■ Activity:
For the records that follow, please set down exactly the lines between the one holding "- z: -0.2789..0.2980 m" and the one holding "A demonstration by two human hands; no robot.", inclusive, and only those.

[Opening Supplied entries section]

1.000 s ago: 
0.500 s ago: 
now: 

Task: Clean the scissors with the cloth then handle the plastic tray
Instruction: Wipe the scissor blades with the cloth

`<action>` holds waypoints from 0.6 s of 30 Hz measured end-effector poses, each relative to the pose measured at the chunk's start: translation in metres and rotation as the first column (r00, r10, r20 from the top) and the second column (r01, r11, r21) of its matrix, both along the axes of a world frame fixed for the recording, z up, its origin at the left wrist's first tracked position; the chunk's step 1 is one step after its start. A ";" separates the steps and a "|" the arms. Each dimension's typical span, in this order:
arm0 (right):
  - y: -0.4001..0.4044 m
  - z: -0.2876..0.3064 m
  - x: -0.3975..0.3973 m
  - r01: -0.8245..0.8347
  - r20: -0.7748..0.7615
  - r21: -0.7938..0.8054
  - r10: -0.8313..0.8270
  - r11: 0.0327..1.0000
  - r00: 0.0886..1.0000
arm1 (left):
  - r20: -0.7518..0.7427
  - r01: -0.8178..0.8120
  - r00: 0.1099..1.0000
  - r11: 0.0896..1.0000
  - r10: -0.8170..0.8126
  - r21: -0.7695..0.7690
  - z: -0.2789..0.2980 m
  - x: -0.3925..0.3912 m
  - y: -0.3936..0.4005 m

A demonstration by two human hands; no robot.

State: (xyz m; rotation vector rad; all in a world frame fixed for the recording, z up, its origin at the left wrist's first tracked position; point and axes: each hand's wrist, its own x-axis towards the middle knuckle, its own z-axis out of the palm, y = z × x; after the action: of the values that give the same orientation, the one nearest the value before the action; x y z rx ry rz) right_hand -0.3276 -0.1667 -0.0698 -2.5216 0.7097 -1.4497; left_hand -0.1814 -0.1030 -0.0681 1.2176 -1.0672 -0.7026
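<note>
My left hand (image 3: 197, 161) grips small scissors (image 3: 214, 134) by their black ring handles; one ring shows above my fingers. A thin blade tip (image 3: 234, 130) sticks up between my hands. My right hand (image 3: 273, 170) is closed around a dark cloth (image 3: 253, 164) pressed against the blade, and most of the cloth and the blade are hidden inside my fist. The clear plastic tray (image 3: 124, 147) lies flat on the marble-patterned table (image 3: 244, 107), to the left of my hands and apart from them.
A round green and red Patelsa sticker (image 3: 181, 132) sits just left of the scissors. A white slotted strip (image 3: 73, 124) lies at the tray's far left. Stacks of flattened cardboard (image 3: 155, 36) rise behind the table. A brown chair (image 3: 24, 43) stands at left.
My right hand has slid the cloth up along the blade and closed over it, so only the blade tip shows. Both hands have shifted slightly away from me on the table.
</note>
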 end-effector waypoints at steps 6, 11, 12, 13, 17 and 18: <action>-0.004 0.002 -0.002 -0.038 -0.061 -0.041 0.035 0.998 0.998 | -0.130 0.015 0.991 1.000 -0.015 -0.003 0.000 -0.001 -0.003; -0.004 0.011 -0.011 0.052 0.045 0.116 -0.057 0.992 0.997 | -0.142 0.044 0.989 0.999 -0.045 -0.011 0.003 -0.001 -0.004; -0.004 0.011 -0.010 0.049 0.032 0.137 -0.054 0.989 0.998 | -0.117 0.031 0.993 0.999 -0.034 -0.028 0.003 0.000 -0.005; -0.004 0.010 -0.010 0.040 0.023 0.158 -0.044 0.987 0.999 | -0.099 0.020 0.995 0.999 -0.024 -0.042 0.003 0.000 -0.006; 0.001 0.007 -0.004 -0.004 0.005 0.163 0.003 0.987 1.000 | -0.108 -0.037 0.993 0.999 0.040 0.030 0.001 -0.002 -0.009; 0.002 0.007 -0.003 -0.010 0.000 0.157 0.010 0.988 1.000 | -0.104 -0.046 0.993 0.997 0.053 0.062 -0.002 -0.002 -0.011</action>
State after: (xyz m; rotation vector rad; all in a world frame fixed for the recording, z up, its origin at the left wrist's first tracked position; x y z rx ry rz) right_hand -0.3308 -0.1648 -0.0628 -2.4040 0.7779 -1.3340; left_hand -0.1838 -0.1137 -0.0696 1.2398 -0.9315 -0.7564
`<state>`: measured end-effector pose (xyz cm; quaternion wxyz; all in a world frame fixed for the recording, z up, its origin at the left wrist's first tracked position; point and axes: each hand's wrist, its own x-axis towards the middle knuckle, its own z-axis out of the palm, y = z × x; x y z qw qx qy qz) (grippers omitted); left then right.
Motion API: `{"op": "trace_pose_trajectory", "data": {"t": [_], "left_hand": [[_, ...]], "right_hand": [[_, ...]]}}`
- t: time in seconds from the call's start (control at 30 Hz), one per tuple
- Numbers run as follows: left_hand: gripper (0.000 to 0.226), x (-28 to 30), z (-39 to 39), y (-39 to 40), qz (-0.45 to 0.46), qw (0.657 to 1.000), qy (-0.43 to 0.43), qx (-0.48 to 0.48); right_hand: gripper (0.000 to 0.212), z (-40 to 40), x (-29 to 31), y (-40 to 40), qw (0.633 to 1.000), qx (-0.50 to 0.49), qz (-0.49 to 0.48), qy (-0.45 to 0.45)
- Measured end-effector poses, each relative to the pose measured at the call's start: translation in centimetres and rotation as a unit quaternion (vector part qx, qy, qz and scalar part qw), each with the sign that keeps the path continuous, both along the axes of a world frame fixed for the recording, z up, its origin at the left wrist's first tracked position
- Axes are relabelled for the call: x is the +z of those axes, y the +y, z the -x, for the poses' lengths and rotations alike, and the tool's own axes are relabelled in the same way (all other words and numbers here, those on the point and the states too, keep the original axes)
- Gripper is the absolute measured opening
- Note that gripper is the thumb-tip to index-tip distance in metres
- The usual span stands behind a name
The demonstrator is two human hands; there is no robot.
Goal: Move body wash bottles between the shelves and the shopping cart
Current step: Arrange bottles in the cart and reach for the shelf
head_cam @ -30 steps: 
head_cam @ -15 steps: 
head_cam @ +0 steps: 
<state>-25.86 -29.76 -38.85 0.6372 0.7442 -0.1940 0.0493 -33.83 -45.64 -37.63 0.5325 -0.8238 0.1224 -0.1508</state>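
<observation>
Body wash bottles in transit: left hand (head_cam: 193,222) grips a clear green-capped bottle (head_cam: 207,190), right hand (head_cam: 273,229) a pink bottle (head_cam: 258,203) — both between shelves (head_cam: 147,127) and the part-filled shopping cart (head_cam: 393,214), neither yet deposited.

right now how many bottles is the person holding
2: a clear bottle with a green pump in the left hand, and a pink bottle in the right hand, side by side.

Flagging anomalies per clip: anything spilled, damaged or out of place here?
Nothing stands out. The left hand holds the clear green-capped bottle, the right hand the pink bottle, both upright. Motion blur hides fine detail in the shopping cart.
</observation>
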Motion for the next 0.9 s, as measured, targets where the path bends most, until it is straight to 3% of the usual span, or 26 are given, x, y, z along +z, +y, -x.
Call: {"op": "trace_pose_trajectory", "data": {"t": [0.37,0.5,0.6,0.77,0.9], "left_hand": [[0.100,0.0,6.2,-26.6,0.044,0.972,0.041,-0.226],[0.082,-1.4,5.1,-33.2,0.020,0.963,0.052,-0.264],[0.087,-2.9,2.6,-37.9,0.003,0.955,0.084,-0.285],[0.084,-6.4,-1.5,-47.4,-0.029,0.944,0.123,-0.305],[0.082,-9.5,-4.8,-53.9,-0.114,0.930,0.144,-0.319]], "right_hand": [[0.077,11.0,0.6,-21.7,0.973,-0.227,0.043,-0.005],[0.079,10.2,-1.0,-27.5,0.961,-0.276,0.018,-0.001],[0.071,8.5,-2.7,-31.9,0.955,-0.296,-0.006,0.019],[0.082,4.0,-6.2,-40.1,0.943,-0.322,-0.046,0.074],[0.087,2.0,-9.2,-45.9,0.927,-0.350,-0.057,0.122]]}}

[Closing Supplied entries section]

■ Expected answer:
  - z: -0.2789..0.2980 m
  - x: -0.3925..0.3912 m
  - y: -0.3936..0.4005 m

A demonstration by two human hands; no robot.

Nothing more remains to be done for this exercise.